→ **DESCRIPTION OF THE TASK**
What you return should be the full listing, copied exactly and stripped of its pictures.

→ **SUPPLIED DATA**
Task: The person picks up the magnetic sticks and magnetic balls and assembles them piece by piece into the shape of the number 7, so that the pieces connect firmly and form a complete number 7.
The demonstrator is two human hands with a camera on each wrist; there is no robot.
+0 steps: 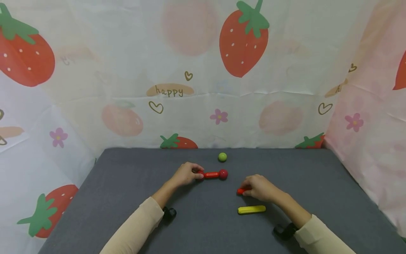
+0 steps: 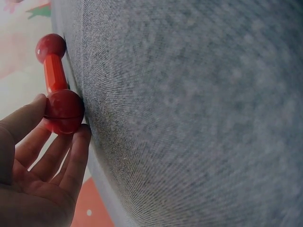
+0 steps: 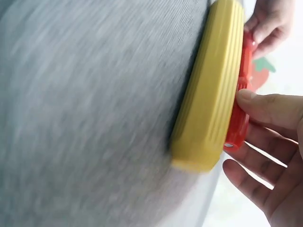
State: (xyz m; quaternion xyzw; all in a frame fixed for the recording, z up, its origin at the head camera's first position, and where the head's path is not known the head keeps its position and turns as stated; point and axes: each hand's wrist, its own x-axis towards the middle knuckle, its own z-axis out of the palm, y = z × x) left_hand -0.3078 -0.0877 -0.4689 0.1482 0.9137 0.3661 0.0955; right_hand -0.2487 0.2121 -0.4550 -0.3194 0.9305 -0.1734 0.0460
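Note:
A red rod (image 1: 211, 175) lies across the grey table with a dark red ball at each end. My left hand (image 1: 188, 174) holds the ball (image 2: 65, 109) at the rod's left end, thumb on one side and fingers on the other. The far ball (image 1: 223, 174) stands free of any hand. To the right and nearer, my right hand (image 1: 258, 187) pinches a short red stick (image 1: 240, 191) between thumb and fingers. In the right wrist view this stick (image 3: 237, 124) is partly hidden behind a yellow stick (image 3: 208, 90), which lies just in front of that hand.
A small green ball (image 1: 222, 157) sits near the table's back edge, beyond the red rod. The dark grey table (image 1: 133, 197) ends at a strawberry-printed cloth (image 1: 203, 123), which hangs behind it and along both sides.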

→ **TASK RESPONSE**
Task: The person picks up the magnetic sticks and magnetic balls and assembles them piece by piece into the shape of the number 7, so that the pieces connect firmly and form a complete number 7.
The demonstrator is two human hands with a camera on each wrist; there is no robot.
+0 steps: 
+0 steps: 
+0 steps: 
State: (xyz m; quaternion xyzw; all in a frame fixed for the recording, z up, its origin at the head camera's first position, and where the head's path is not known the head keeps its position and turns as stated; point and axes: each hand's wrist, its own x-axis towards the middle knuckle, its own z-axis out of the palm, y = z × x) left_hand -0.3078 -0.0877 -0.4689 0.1482 0.9137 0.3661 0.0955; right_hand -0.2487 0.2121 -0.4550 -0.3194 0.9305 -0.1734 0.0460
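Note:
A red rod (image 1: 211, 175) lies across the grey table with a dark red ball at each end. My left hand (image 1: 188, 174) holds the ball (image 2: 65, 109) at the rod's left end, thumb on one side and fingers on the other. The far ball (image 1: 223, 174) stands free of any hand. To the right and nearer, my right hand (image 1: 258, 187) pinches a short red stick (image 1: 240, 191) between thumb and fingers. In the right wrist view this stick (image 3: 237, 124) is partly hidden behind a yellow stick (image 3: 208, 90), which lies just in front of that hand.
A small green ball (image 1: 222, 157) sits near the table's back edge, beyond the red rod. The dark grey table (image 1: 133, 197) ends at a strawberry-printed cloth (image 1: 203, 123), which hangs behind it and along both sides.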

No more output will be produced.